» Records shown
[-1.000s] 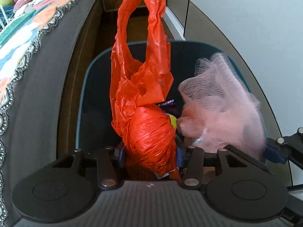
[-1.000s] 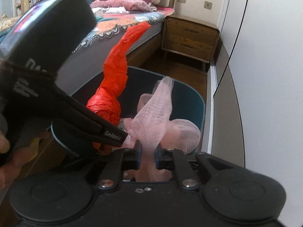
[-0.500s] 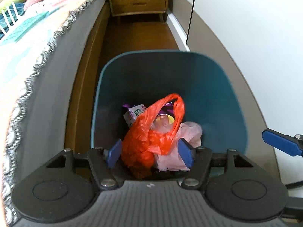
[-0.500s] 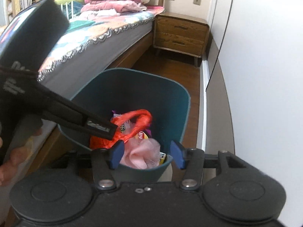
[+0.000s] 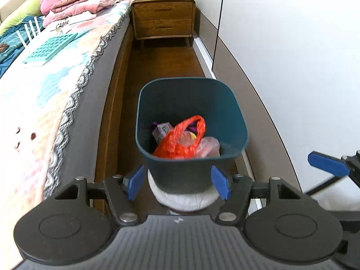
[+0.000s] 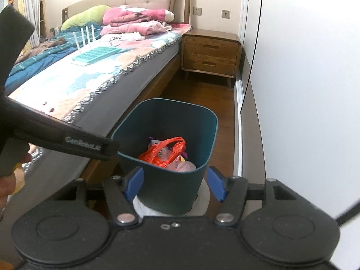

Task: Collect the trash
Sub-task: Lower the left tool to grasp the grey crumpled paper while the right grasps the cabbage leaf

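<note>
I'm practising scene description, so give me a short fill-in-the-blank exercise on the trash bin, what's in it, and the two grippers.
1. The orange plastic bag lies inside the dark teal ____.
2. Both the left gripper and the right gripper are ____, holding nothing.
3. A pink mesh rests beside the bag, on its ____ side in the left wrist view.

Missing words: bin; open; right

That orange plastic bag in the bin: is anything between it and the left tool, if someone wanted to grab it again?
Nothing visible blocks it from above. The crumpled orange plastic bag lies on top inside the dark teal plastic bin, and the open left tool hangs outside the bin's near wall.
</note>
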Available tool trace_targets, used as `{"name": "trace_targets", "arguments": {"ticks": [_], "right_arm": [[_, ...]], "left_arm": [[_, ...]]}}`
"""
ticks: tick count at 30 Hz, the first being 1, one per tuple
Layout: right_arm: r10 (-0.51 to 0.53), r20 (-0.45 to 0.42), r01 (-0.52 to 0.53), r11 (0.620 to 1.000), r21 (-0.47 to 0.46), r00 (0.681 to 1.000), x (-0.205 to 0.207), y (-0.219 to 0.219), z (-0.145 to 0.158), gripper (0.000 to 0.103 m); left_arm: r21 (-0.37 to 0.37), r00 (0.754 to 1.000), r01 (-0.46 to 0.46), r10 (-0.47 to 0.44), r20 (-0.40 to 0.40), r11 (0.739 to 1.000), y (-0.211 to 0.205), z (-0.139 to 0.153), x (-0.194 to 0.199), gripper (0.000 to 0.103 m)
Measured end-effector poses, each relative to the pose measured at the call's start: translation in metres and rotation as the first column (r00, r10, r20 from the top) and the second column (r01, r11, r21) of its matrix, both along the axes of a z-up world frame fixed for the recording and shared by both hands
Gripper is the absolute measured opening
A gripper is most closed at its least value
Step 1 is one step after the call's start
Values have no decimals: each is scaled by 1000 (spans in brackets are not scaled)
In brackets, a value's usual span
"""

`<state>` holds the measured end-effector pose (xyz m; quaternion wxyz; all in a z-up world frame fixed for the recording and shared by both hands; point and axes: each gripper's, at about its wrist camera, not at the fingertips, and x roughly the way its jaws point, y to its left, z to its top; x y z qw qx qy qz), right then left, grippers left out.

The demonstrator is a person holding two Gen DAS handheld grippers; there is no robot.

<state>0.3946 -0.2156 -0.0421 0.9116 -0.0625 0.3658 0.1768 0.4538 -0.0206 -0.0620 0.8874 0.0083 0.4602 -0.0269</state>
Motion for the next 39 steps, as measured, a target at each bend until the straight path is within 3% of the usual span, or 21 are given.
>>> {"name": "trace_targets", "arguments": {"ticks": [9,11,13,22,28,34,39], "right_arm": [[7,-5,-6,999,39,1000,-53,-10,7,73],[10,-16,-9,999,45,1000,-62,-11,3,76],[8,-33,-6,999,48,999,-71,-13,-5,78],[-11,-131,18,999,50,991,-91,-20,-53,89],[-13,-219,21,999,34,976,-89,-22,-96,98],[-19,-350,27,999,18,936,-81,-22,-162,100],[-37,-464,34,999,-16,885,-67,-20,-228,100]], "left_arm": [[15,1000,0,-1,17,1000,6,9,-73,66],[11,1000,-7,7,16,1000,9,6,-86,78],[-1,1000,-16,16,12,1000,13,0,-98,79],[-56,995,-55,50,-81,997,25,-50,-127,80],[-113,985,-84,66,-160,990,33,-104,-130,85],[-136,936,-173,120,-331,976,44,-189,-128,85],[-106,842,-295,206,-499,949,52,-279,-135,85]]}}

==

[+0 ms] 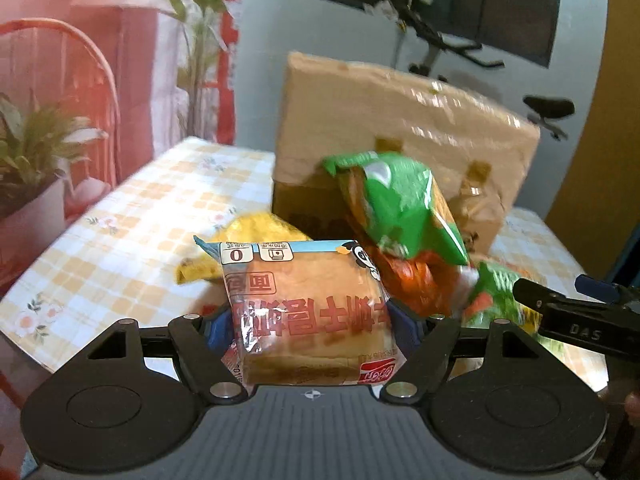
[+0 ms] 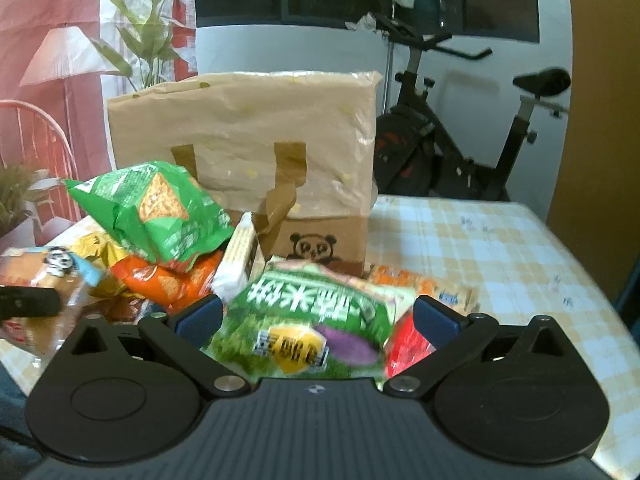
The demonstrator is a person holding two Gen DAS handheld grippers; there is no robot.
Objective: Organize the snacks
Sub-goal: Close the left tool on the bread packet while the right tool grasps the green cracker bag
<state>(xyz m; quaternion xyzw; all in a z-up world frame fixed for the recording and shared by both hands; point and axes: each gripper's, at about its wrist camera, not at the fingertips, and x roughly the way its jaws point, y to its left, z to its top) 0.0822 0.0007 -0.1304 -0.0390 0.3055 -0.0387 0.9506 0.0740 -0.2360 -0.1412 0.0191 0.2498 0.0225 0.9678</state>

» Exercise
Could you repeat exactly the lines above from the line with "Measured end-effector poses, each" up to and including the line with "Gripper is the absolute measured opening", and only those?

» Answer below
Measured end-effector poses, each relative to the pose measured at the call's start: translation in metres and rotation as the first column (r00, r10, r20 from the top) and the second column (r01, r11, r21) of its matrix, both along the axes of a z-up world frame fixed for the recording and shared by both hands
Gripper is the absolute measured opening

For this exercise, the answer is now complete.